Find copies at your favorite independent, chain, or online bookseller, or directly from BFP here. See the list at the right for some of the indies that support & stock BFP titles.
Vicki Hendricks lives in Hollywood, Florida, where she teaches English and creative writing. A fan of dangerous sports, she has completed 550 skydives, learned to dog sled in Finland, and has been birding in the jungles of Costa Rica. Her fifth novel, Cruel Poetry (Serpent's Tail; 978-1-85242-927-0; $14.95), was nominated for the Edgar Award for Best Paperback Original.
Praise for Miami Purity...
“Sex and murder, sunny places and shady people – Miami Purity is a modern noir masterpiece.” – Michael Connelly
“The authentic heir to James M. Cain, Vicki Hendricks is the high priestess of neo-noir. A fierce and fearless talent.” – Dennis Lehane
“One of my top ten all time reads. Hotter than Miami in August.” – Charlie Stella
“Shocking and supercharged, both reverent and original, this is the novel that amped up a new generation of noir writers.” – George Pelecanos
“Miami Purity is as sleek as a well-oiled weasel and tight as the Gordian knot. One of the best of its kind from a very fine writer.” – Joe R. Lansdale
“Vicki Hendricks is a true original. She is undoubtedly one of the most important noir writers of the past twenty years, and Miami Purity is one of the best crime novels I've ever read, period.” – Jason Starr
“Miami Purity is the toughest, sexiest, most original debut noir novel ever written, and instantly rockets Hendricks into the list of all-time great noir authors. Gripping, super-sexy, and unforgettably raw.” – Lauren Henderson
“One of my favorite books to read and reread. Vicki Hendricks supplies heat and steam aplenty, and one of the hottest femme fatales in history. It’s the crime fiction version of Viagra.” – Robert Randisi
“Did I like this dark and twisted story about Sherri Parlay and her lover? I came home with the book and opened it at the kitchen counter and was still standing there at the end – literally did not put it down. Miami Purity might make you think of James M. Cain's ultra-noir The Postman Always Rings Twice – but Vicki Hendricks is a lot sexier.” – Barbara Parker
“Miami Purity is a book of raw, primitive power with a relentless drumbeat of sexuality. James M. Cain is a timid schoolmarm compared to Vicki Hendricks. This is a shocking book, brimming with vividly perverse characters who are driven by the strange and twisted logic of evil. If Hannibal Lecter were in the market for a mate, he would look no further than Miami Purity.” – James W. Hall
“Miami Purity cooks white hot – it’s Hard Copy meets James M. Cain meets white trash with a vengeance. This book is an instant redneck idiot savant classic: so gruesome and funny and deadpan outlandish that you wind up baying at the moon like a Florida coondog.” – James Ellroy
“Steamy and erotic. Raw and real. Miami Purity will knock your socks off, and anything else you happen to be wearing.” – Paul Levine
"Vicki Hendricks has been called the 'Queen of Noir,' and after reading Miami Purity you'll know why." -- Timothy Lockhart, The Virginian-Pilot (12/21/08)
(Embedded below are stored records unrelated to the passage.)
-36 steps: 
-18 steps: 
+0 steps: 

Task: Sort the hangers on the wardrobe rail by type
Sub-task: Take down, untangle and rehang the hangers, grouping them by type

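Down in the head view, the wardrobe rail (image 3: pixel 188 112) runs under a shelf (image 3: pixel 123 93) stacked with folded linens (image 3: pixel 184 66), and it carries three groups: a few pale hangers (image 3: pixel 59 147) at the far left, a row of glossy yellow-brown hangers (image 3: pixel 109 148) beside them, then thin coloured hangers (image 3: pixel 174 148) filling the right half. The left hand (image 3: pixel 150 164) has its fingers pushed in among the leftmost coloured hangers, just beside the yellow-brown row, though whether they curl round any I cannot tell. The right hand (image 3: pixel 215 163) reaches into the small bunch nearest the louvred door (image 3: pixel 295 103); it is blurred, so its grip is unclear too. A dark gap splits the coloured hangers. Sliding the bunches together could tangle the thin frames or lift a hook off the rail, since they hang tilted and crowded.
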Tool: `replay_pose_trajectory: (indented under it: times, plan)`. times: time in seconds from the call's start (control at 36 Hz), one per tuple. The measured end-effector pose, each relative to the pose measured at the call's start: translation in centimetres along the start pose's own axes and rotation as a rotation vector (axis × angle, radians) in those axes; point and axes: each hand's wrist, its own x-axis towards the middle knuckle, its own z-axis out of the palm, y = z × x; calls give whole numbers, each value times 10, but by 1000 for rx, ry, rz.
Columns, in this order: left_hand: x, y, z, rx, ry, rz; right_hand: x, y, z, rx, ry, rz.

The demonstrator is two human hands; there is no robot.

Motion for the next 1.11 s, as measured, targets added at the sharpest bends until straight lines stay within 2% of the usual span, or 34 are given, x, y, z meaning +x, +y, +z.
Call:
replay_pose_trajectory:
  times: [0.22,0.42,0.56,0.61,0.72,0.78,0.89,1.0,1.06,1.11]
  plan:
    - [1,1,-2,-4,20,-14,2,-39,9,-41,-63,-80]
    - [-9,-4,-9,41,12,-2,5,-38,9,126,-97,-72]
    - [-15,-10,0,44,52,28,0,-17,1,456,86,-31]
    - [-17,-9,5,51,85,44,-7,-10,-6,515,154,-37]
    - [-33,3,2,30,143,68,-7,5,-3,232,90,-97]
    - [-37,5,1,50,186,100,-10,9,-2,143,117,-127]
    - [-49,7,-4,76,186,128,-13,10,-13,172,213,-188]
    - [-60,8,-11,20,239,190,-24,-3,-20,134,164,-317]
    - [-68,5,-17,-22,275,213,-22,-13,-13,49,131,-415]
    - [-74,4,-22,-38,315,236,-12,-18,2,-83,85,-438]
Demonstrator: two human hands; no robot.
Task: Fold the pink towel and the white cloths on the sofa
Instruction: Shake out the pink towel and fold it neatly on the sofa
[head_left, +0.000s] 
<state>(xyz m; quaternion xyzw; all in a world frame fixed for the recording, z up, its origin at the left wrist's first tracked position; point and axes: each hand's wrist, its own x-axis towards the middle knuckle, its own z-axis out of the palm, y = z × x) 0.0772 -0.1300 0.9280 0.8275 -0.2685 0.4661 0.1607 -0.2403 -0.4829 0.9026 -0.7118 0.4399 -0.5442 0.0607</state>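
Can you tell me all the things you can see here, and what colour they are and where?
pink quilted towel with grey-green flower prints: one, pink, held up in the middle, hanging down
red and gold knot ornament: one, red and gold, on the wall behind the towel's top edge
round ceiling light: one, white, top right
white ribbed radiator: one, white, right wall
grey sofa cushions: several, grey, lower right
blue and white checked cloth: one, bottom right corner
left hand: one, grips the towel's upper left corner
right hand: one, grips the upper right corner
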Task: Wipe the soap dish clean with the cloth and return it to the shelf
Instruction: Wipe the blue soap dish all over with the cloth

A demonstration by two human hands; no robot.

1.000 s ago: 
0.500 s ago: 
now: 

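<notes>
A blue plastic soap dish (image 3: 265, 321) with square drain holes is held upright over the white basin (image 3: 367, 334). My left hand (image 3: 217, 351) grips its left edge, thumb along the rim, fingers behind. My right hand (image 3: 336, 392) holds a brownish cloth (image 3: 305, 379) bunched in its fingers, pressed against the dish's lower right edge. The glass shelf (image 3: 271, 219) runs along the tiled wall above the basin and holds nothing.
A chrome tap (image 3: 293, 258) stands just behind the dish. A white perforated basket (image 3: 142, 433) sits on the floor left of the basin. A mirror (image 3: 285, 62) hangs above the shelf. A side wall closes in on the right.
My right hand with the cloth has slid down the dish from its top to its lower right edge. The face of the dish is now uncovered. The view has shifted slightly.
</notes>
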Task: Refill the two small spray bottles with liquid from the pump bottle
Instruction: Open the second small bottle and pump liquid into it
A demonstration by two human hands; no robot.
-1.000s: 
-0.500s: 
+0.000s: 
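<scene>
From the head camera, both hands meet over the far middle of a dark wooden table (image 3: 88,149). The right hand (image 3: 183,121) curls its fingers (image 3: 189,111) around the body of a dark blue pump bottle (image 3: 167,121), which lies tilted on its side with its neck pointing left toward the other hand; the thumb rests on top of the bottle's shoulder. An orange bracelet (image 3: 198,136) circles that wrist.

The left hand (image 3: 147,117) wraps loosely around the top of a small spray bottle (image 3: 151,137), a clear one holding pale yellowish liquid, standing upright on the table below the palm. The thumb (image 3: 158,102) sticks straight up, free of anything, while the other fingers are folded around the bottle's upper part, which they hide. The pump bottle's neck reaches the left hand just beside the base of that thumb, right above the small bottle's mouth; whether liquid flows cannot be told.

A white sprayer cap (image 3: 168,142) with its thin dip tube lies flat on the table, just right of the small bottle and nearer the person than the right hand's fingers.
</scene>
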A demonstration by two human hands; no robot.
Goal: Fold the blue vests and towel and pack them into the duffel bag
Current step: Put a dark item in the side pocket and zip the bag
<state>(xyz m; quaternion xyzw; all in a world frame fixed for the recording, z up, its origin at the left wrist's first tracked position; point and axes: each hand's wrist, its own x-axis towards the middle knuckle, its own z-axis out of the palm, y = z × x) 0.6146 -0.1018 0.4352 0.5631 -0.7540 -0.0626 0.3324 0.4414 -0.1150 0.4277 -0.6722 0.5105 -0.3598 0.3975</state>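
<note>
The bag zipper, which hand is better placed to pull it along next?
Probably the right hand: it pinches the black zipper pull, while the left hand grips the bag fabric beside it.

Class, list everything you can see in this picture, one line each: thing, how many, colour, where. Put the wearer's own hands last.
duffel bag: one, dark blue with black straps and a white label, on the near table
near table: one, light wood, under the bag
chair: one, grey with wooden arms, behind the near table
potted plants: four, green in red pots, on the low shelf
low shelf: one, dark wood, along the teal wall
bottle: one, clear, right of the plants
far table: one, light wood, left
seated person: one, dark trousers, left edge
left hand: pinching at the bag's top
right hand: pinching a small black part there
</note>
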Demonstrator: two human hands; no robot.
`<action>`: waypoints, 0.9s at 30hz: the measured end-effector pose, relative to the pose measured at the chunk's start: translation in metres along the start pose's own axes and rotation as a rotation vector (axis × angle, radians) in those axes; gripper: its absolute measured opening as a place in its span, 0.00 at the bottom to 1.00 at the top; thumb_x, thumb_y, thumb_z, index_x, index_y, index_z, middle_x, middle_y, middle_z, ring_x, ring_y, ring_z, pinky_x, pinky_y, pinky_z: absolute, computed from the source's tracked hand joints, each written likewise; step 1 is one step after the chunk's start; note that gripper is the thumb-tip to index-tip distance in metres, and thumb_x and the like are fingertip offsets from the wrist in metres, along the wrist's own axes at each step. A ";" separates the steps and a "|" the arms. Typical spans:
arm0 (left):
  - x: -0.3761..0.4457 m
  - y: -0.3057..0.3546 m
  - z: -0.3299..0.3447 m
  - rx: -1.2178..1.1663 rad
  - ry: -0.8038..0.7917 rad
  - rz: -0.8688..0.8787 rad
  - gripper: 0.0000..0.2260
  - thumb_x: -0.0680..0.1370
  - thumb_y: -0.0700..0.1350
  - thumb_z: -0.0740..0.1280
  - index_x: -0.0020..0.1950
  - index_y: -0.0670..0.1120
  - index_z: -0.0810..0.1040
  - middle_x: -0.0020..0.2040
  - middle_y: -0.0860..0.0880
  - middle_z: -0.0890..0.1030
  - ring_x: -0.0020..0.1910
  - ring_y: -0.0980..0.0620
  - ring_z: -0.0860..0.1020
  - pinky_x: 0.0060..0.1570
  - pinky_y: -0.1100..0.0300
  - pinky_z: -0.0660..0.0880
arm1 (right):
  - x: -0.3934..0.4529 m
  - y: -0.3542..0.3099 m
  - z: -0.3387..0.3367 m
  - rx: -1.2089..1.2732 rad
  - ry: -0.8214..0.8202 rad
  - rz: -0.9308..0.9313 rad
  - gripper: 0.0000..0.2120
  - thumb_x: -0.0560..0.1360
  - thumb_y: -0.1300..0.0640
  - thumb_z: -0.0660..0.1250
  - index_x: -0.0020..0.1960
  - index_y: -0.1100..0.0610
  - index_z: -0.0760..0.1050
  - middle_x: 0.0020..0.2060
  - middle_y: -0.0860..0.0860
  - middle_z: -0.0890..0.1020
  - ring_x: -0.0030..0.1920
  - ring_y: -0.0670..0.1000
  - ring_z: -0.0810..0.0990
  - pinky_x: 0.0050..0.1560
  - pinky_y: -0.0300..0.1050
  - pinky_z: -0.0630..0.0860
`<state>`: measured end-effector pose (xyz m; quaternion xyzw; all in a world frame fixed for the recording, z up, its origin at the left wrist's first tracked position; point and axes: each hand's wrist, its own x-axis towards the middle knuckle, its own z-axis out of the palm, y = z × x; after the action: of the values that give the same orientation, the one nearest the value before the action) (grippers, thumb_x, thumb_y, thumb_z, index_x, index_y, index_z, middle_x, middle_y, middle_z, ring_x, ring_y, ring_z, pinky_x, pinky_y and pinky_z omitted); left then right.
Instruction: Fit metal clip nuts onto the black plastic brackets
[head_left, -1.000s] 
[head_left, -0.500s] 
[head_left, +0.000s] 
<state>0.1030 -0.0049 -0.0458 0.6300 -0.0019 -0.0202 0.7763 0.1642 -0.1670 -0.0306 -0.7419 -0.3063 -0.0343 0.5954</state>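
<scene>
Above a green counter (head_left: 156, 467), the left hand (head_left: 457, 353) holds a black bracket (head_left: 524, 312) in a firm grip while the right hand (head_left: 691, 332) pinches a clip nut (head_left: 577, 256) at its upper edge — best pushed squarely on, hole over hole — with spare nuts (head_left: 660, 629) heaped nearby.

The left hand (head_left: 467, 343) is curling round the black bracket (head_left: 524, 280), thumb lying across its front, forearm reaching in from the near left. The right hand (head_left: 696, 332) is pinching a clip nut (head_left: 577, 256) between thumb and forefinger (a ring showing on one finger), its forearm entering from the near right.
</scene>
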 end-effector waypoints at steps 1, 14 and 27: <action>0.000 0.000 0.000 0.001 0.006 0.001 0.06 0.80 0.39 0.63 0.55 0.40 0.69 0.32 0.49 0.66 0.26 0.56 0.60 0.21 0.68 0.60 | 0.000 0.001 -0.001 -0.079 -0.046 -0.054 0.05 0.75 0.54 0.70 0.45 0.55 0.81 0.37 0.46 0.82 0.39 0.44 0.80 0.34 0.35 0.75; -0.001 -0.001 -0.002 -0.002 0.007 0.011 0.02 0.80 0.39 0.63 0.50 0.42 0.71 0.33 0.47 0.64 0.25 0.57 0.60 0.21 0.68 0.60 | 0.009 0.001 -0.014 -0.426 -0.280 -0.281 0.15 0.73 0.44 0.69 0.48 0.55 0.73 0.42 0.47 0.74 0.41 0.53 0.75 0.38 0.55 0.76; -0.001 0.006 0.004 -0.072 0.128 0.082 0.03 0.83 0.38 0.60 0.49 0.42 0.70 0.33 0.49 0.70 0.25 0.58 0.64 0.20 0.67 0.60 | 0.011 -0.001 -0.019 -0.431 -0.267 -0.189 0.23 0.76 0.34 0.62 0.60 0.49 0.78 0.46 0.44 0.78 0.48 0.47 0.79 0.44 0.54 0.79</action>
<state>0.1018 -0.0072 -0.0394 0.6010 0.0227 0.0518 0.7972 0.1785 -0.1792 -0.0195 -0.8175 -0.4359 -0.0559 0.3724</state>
“This book is the very definition of noir. Ms. Hendricks steers us head long into the down and dirty life of Sherise Parlay as she attempts to make her life a better place. The best way to accomplish that? Murder of the cold-blooded variety, of course. In a circumstance of the darkest irony, Sherise lands herself a job at Miami Purity, a local dry cleaners. She is minutes into to living out her resolve to better her life when she is introduced to Payne, the owner’s son. On the surface, he seems to be everything she hasn’t had before in a man. Underneath, possibly worse. A deeper shade of black. I inhaled this book like a drowning victim takes in lungs full of air upon hitting the waters’ surface. It is very fast, very dark and very good. The darkest parts of human nature are dissected and put on display, for your reading pleasure. And the ending will mess with you. I had to take a shower when I was done with this book.” – Jennifer Jordan, Crimespree Magazine
Hank was drunk and he slugged me – it wasn’t the first time – and I picked up the radio and caught him across the forehead with it. It was one of those big boom boxes with the cassette player and recorder, but I never figured it would kill him. We were sitting in front of the fan, listening to country music and sipping Jack Daniels – calling each other “Toots” like we both enjoyed – and all of a sudden the whole world changed. My old man was dead. I didn’t feel like I had anything to do with it. I didn’t make that choice.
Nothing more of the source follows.